Upaya penurunan emisi gas rumah kaca terbagi menjadi beberapa sector, yaitu: sector limbah/persampahan, kehutanan, pertanian, industry, energy dan transportasi.  Sektor kehutanan merupakan sector yang diandalkan memberikan kontribusi penurunan GRK secara langsung melalui penyerapan karbon di atmosfer menjadi biomassa pada tanaman. Upaya yang dilakukan pada sector kehutanan melalui kegiatan reboisasi hutan, rehabilitasi lahan dan kegiatan lainnya yang terkait dengan penanaman pohon. Kegiatan penanaman pohon bukan saja dapat menurunkan gas rumah kaca, tetapi juga dapat memperbaiki fungsi hidrologi lahan dan memperbaiki estetika lingkungan.

Pada periode 2010 – 2016 sektor kehutanan masih menjadi kewenangan Kabupaten/Kota sehingga target RAD-GRK Provinsi Banten dapat terbantu dengan program kehutanan yang ada di Kabupaten/Kota.  Dengan adanya UU 23 Tahun 2014 dimana kewenangan kehutanan tidak lagi menjadi urusan Kabupaten/Kota, maka tugas penurunan emisi dari sektor kehutanan menjadi tanggung jawab sepenuhnya Provinsi Banten sehingga tugas ke depan menjadi lebih berat.

Walaupun Kabupaten/Kota tidak memiliki lagi kewenangan dalam urusan kehutanan, tetapi Kabupaten/Kota masih terdapat kegiatan-kegiatan yang dapat menurunkan gas rumah kaca terkait sector kehutanan seperti pengadaan bibit untuk penghijauan lingkungan, peningkatan produktifitas komoditi perkebunan ataupun hortikultura dan kegiatan-kegiatan lainnya yang dapat meningkatkan cadangan karbon pada lahan.

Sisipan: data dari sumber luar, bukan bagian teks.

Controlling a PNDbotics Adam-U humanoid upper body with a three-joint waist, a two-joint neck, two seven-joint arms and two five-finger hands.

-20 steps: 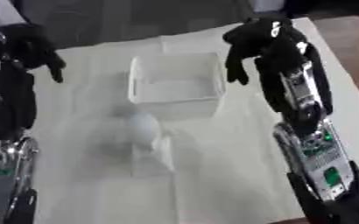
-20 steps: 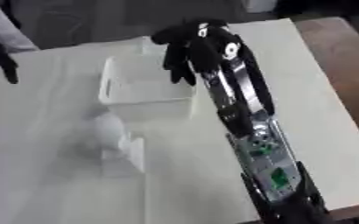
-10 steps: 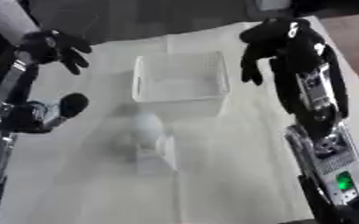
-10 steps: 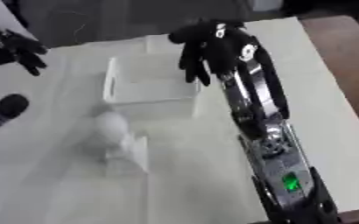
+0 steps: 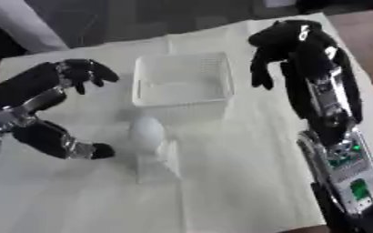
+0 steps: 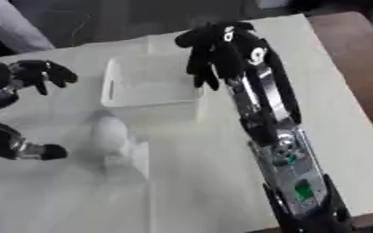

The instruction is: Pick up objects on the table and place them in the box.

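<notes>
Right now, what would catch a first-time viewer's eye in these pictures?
The robot's black right hand, fingers spread and drooping, hangs by the right rim of the white see-through plastic box at the table's middle. The black left hand is open to the left of the box. In front of the box a pale egg-shaped object lies on the white tablecloth.

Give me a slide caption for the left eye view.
Both hands, left and right, hover open beside the white box; a white object lies before it.

white-covered table (image 5: 221, 182), dark floor (image 5: 142, 18) beyond
</notes>
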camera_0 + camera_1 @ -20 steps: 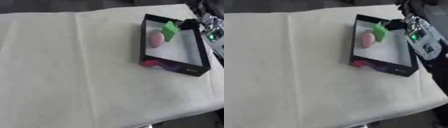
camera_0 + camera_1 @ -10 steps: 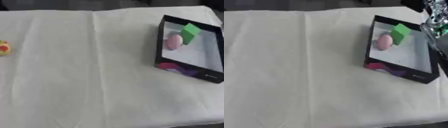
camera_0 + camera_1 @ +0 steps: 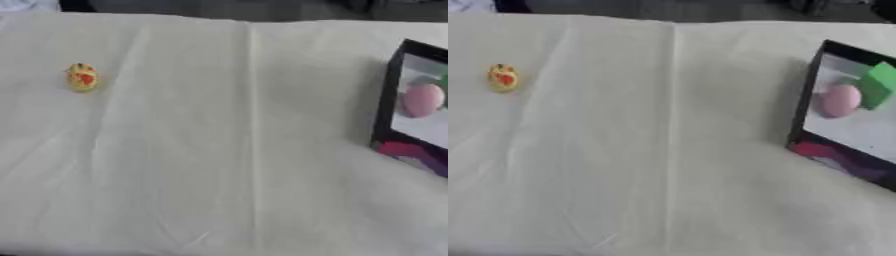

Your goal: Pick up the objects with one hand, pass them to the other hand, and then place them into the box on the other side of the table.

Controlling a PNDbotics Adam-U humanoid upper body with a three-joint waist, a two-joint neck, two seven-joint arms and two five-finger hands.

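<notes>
A small yellow object with red markings [image 3: 82, 76] lies on the white cloth at the far left. At the right edge stands a black-walled box [image 3: 805, 107] with a white floor. Inside it lie a pink egg-shaped object [image 3: 836, 100] and a green block [image 3: 878, 85], side by side. Neither hand shows in either view.
A white cloth [image 3: 236, 150] with long creases covers the table. A purple and pink print shows on the box's near outer wall [image 3: 833, 156]. Dark shapes lie beyond the table's far edge.
The camera has swung to the left: the box slid to the right edge and the yellow object came into view. The right hand seen by the box earlier is out of view.
</notes>
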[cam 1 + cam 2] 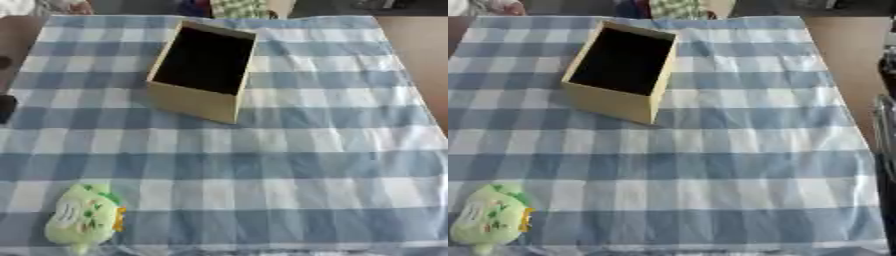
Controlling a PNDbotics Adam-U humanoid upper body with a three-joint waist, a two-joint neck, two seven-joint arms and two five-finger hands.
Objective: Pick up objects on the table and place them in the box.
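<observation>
A tan open-topped box [194,100] with a dark inside stands on the checked cloth at the upper middle, turned slightly askew. Nothing shows inside the box. A light green plush toy [85,216] with an orange patch on its side lies near the front left corner of the table, well apart from the box. Neither of my hands can be made out in either view.
A blue and white checked cloth [297,170] covers the table. A dark shape [5,107] pokes in at the left edge, and a dark and silver shape [885,130] runs along the right edge. Bare brown tabletop [846,55] shows at the far right.
</observation>
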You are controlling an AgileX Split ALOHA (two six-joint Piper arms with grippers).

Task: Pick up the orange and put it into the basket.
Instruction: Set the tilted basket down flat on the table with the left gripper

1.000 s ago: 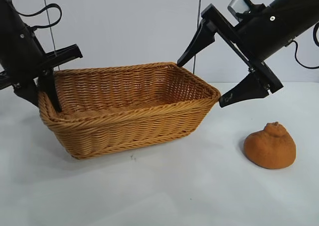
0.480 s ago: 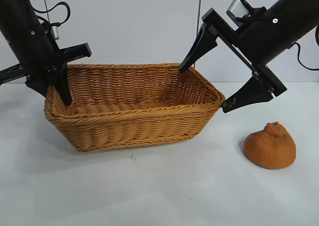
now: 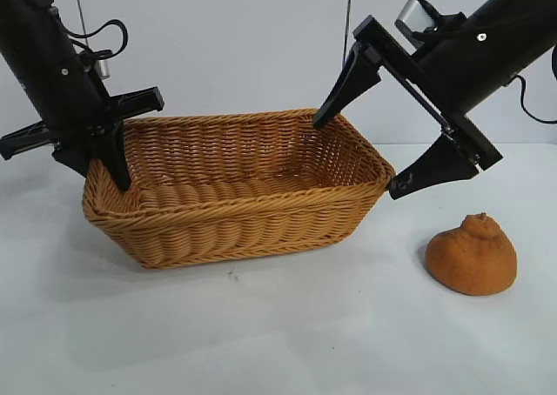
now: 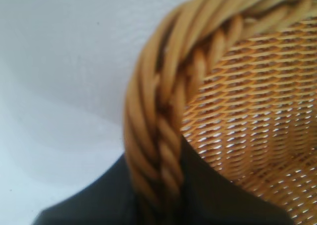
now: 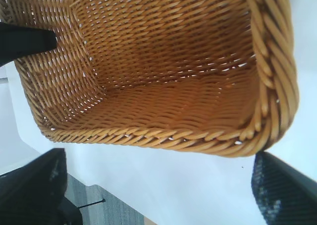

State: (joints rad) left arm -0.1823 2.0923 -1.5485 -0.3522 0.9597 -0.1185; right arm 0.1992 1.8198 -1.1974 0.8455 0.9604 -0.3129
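Note:
The tan wicker basket [image 3: 235, 212] stands on the white table left of centre. My left gripper [image 3: 97, 170] is shut on the braided rim [image 4: 163, 111] at the basket's left end, one finger inside and one outside. The orange [image 3: 471, 256], dull orange-brown with a knob on top, rests on the table to the right of the basket, apart from it. My right gripper [image 3: 357, 157] hangs wide open above the basket's right end, up and to the left of the orange, holding nothing. The right wrist view looks into the empty basket [image 5: 163, 136].
The white table [image 3: 287, 334] stretches in front of the basket and the orange. A pale wall stands behind. The table's far edge and a grey floor [image 5: 124, 205] show in the right wrist view.
My left gripper has risen and moved right, dragging the basket's left end with it a little to the right. The right gripper and the orange have hardly moved.

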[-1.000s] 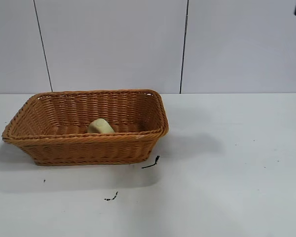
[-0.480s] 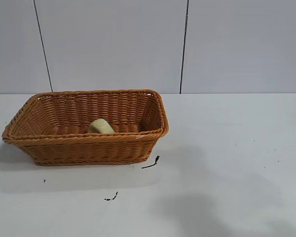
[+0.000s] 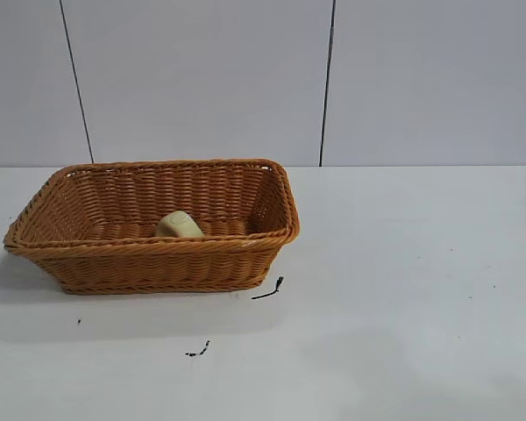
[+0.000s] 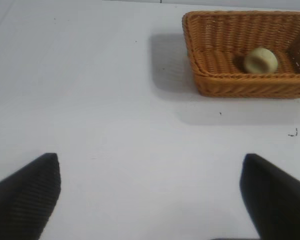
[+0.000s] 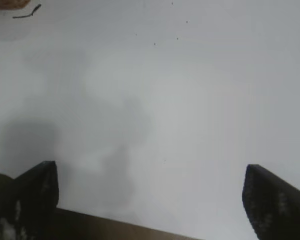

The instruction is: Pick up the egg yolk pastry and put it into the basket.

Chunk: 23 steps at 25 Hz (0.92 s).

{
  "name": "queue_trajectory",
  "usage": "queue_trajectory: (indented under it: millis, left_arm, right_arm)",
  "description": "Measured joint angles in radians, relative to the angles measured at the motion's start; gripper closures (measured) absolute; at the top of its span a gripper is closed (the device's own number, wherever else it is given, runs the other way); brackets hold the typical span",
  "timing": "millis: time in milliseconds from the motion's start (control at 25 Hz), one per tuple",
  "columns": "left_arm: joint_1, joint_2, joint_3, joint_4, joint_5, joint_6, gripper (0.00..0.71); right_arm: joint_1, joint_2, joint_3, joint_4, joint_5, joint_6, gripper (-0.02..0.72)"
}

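Note:
The pale yellow-cream egg yolk pastry (image 3: 179,224) lies inside the orange-brown wicker basket (image 3: 158,259) at the left of the table. It also shows in the left wrist view (image 4: 260,60), resting in the basket (image 4: 250,85), dent facing the camera. My left gripper (image 4: 150,195) is open and empty over bare table, well away from the basket. My right gripper (image 5: 150,200) is open and empty over bare table near the table's edge. Neither arm appears in the exterior view.
Small black scraps lie on the white table in front of the basket (image 3: 268,288) (image 3: 198,351); one also shows in the right wrist view (image 5: 27,12). A brown table edge (image 5: 115,227) shows beneath the right gripper. A panelled wall stands behind the table.
The dark arm part at the exterior view's top right corner has left the picture, and its shadow on the table has faded away. The pastry and basket have not moved.

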State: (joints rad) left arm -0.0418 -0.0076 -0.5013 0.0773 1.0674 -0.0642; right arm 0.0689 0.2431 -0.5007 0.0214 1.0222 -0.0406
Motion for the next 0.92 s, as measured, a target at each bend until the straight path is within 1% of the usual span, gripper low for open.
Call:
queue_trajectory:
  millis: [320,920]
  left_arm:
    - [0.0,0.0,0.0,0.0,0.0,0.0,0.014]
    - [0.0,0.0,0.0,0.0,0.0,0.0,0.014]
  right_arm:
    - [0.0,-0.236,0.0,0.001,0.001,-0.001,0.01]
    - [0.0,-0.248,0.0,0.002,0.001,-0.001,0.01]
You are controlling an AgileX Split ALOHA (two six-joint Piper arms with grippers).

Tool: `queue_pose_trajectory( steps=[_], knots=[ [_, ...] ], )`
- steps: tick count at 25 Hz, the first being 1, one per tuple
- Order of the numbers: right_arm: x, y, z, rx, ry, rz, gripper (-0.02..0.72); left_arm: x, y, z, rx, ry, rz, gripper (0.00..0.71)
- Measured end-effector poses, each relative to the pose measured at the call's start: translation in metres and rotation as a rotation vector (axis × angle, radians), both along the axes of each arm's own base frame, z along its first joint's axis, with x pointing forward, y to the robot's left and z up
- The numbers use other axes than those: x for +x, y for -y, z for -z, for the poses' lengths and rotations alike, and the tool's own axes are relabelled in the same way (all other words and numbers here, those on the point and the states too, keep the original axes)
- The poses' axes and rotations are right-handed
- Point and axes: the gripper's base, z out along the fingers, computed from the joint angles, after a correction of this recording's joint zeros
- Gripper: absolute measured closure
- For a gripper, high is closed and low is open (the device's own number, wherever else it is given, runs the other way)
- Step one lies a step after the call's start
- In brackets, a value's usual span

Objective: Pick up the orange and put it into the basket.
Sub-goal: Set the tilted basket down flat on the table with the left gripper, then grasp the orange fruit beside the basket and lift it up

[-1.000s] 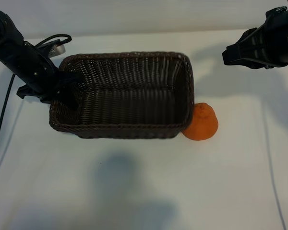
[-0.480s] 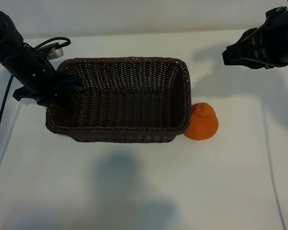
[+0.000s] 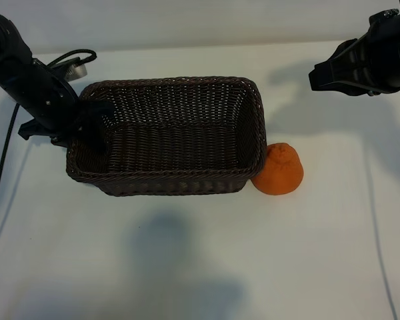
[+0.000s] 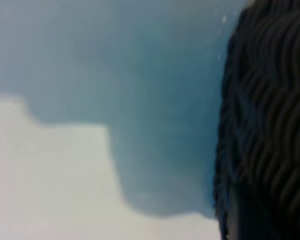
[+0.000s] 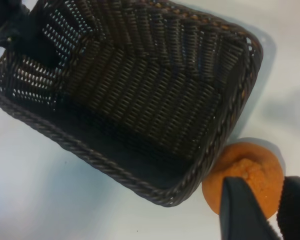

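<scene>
A large rectangular basket (image 3: 167, 137) of dark brown woven wicker sits left of centre in the exterior view, on a smooth, pale tabletop (image 3: 187, 267). It has rounded corners, sloping sides of tight ribbed weave and a thick braided rim, and its inside holds nothing. The orange (image 3: 279, 169) lies on the tabletop just outside the basket's right end, at the lower right corner, touching or almost touching the wicker; it is round and matte, with a bumpy raised knob on top. The left claw (image 3: 93, 127) reaches down from the upper left of that view over the basket's left end, one dark finger showing inside the rim against the wall; whether its fingers grip the wicker or stand free of it cannot be told. The left wrist view shows only a strip of the wavy dark weave (image 4: 270, 125) beside the bare tabletop and a soft shadow. The right claw (image 3: 320, 77) hangs in the upper right corner of the exterior view, well apart from the basket and from the orange. In the right wrist view its two black fingers (image 5: 242, 210) stand apart with nothing between them, the orange (image 5: 242, 175) lying farther off beyond them, beside the basket's corner (image 5: 190, 192).
</scene>
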Motion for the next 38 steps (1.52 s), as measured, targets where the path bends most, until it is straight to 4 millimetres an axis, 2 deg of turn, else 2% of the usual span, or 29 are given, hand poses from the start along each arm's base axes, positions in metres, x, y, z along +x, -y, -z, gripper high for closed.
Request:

Upaya mitigasi perubahan iklim melalui penurunan gas rumah kaca harus menjadi perhatian untuk semua pihak. Tugas penurunan gas rumah kaca bukan hanya tugas pemerintah tetapi juga kewajiban masyarakat. Pemerintah wajib memberikan edukasi kepada masyarakat terkait perubahan iklim sehingga dapat menyesuaikan gaya hidupnya agar lebih ramah lingkungan dan mampu meminimalkan emisi gas rumah kaca dalam aktifitas kesehariannya.

Saya berharap, dengan pertemuan yang cukup singkat ini, hendaklah Kabupaten/Kota dan Provinsi Banten dapat saling memberikan data dan informasi terkait kegiatan yang memberikan kontribusi dalam penurunan gas rumah kaca.  Data yang dikumpulkan akan dilaporkan secara on-line kepada Pemerintah Pusat dan hasil pelaporan tersebut akan dirangkum dan disampaikan oleh Presiden RI pada pertemuan tahunan COP (Conference of the Parties) yang membahas pencapaian upaya setiap Negara dalam menghadapi perubahan iklim dunia.